__About this task__:
Whenever a line in the entries includes the word "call", copy that line out.

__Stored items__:
........

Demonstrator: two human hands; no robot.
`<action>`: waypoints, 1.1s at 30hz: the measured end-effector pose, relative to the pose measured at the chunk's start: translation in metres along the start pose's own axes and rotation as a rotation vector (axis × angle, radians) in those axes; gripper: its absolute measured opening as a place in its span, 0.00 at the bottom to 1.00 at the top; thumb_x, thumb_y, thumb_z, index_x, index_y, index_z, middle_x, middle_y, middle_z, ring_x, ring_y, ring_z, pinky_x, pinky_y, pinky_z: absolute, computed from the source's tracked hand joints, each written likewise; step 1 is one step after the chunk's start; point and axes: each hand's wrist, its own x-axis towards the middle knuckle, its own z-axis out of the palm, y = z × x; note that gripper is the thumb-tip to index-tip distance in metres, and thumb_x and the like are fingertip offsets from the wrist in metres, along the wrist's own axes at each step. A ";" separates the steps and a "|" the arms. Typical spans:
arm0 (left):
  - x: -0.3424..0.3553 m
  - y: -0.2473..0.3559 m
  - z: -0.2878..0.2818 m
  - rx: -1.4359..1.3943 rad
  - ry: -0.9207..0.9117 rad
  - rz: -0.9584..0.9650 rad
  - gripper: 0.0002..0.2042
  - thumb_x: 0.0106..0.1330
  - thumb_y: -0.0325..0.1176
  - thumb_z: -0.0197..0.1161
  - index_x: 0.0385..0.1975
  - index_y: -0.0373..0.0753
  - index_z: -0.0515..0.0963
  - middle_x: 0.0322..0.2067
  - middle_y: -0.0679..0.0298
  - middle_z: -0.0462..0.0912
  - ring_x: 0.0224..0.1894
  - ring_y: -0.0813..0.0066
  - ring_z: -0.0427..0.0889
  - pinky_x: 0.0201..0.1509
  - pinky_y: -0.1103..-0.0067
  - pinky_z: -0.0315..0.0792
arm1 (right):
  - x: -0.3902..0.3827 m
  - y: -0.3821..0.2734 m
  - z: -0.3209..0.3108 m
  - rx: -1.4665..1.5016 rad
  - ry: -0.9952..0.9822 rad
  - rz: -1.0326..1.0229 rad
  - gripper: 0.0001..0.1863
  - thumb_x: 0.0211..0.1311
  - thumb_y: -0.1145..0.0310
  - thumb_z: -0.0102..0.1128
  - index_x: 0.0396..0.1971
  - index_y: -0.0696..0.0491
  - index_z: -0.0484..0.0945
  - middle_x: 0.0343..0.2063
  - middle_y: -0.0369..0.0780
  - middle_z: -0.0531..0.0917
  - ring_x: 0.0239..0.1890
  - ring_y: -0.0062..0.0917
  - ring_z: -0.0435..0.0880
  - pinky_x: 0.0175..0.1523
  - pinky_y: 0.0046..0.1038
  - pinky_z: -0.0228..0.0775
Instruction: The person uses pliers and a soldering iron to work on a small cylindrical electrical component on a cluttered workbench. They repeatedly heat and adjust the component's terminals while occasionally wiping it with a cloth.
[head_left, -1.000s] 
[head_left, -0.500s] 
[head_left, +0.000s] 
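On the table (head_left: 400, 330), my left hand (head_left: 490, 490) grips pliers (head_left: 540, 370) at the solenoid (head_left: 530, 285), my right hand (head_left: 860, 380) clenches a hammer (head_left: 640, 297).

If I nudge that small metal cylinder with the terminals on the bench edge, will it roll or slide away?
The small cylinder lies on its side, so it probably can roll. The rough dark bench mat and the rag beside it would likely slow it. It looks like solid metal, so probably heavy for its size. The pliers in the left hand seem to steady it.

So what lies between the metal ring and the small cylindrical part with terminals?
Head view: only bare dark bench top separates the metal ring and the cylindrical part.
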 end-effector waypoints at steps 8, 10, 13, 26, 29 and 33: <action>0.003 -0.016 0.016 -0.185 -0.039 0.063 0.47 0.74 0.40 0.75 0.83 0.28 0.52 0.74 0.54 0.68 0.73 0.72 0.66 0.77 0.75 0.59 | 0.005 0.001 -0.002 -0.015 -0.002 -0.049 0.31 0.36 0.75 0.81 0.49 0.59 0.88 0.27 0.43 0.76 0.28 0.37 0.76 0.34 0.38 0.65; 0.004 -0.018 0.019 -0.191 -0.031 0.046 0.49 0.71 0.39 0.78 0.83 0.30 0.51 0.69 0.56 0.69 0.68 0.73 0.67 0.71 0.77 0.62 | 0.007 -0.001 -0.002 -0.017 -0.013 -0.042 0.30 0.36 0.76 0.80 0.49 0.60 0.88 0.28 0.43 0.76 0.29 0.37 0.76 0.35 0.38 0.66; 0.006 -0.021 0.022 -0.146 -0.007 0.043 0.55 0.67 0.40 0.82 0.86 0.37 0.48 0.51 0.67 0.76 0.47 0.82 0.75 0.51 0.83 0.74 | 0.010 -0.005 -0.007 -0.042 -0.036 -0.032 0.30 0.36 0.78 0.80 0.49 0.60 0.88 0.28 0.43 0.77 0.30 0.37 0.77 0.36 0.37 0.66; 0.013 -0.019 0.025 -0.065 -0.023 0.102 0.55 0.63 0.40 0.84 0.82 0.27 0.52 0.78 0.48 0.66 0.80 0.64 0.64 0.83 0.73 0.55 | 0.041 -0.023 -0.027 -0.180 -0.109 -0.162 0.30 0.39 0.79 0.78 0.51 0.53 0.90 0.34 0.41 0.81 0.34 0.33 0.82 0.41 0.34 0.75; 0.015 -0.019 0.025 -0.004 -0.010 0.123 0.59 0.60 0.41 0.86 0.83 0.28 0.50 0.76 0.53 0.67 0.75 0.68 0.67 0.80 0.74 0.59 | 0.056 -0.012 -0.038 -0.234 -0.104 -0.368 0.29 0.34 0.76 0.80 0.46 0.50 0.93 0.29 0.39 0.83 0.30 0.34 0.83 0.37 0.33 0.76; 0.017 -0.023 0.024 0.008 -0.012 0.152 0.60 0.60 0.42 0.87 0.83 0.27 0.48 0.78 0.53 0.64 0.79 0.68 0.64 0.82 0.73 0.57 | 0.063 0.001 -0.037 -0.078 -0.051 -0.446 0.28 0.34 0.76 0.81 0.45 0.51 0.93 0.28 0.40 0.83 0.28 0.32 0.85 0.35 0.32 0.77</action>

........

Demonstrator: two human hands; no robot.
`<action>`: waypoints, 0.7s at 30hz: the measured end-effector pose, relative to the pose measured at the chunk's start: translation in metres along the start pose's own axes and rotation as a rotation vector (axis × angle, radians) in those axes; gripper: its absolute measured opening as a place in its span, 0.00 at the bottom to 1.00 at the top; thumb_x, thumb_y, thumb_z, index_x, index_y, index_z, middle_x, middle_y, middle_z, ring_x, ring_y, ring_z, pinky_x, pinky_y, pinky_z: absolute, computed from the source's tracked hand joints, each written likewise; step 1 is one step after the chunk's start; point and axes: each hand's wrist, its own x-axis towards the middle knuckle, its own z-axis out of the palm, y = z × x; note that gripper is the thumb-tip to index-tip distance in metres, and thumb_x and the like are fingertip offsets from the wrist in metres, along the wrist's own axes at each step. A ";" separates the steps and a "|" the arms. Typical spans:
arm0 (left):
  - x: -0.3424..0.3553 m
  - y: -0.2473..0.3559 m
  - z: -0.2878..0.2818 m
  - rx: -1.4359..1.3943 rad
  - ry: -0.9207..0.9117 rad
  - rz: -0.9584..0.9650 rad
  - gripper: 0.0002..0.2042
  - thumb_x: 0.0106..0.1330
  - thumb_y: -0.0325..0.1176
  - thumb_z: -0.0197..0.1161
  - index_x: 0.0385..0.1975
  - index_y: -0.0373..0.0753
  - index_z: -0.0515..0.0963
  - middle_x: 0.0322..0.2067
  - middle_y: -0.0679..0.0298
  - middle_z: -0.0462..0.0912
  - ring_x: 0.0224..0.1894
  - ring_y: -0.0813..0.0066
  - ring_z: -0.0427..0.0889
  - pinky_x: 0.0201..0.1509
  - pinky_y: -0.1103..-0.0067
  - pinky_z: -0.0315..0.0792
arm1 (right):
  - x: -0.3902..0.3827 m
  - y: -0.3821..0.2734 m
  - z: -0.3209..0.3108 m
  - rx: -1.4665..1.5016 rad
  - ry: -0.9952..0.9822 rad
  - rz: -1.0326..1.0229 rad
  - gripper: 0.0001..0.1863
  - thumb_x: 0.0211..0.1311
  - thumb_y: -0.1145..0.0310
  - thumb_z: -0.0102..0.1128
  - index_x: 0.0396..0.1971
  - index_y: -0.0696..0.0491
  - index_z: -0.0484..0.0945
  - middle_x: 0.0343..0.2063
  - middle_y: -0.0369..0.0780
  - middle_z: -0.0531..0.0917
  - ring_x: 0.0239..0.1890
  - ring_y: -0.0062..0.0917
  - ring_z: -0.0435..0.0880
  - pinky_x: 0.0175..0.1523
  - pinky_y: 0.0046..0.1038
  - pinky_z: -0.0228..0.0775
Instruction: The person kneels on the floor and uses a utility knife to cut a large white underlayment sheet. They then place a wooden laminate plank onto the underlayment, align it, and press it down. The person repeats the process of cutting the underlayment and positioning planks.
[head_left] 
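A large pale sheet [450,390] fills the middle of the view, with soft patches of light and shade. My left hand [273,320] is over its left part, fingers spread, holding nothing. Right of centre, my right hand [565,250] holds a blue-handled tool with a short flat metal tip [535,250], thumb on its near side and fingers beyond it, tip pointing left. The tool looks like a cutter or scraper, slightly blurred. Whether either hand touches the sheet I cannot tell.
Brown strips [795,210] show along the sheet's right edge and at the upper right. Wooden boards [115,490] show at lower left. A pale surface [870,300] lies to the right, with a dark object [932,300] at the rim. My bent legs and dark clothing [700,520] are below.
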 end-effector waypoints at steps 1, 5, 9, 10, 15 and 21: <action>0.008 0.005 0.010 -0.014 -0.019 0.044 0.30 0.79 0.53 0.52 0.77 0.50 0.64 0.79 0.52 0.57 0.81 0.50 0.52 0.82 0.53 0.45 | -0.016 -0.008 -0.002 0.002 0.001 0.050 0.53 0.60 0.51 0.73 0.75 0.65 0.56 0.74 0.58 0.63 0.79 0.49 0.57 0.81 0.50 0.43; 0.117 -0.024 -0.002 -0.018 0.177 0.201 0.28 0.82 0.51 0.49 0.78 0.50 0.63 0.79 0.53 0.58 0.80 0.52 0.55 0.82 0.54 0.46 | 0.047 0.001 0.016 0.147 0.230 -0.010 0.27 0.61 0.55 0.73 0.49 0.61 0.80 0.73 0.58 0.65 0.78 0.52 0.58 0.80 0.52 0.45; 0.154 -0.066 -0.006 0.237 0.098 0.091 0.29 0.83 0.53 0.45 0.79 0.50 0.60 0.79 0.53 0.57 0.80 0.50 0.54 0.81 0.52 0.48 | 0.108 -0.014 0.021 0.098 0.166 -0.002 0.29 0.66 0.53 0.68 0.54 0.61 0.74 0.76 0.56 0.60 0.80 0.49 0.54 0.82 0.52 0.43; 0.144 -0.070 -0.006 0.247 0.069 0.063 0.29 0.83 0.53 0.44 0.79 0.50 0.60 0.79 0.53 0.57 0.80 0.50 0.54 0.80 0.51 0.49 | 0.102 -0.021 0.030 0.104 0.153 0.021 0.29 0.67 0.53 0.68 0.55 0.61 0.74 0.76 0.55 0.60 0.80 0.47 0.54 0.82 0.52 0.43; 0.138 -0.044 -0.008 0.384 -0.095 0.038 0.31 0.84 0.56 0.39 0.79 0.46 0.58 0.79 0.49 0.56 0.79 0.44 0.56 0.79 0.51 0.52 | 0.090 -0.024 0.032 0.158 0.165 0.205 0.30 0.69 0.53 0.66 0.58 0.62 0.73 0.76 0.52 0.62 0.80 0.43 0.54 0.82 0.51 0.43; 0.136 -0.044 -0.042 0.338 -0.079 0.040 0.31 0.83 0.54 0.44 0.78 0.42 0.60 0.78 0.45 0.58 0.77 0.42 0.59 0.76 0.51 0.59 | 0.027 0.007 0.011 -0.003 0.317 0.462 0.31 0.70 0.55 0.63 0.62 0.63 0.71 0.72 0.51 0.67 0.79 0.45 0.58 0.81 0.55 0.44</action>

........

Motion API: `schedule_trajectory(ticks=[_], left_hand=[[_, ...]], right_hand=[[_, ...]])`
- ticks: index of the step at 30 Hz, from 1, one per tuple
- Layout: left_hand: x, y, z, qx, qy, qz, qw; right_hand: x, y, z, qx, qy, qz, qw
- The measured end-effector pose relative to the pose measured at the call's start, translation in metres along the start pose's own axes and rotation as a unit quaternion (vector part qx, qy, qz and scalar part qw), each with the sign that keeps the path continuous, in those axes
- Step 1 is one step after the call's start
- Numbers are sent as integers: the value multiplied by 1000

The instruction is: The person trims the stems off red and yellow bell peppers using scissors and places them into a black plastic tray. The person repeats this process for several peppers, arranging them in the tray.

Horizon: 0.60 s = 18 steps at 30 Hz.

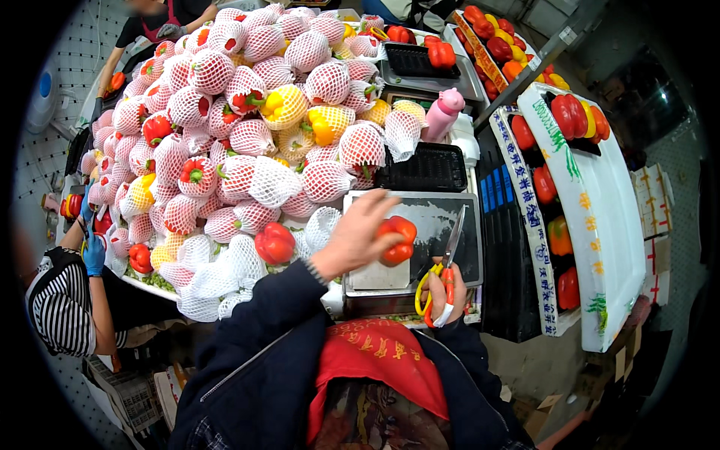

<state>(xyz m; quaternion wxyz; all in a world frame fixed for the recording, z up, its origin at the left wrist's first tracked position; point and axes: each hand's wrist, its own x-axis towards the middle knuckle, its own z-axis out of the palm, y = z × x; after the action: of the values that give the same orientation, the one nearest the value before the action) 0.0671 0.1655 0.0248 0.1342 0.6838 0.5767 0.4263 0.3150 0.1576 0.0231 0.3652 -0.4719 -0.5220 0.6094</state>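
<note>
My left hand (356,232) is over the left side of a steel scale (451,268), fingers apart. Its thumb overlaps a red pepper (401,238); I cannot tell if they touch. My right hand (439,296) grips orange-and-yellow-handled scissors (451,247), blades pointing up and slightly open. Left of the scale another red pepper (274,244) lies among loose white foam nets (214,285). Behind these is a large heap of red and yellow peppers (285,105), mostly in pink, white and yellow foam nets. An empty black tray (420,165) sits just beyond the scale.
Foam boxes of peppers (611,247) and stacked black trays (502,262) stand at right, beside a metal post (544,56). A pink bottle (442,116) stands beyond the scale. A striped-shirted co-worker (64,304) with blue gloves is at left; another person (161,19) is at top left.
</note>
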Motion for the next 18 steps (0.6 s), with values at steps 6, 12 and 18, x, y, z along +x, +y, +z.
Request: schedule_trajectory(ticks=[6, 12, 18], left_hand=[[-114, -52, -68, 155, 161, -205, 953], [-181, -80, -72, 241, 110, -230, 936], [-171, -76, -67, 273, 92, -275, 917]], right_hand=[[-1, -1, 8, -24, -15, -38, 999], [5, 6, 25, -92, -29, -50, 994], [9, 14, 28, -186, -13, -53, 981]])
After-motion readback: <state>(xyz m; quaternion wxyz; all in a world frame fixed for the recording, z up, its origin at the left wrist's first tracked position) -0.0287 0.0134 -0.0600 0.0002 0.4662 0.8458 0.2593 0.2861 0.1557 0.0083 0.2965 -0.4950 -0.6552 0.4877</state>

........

__Completed task__:
- The measured end-effector pose relative to the pose measured at the call's start, translation in metres along the start pose's own axes and rotation as a unit quaternion (vector part qx, qy, qz and scalar part qw), each with the sign that keeps the path continuous, in those axes
- Step 1 is one step after the call's start

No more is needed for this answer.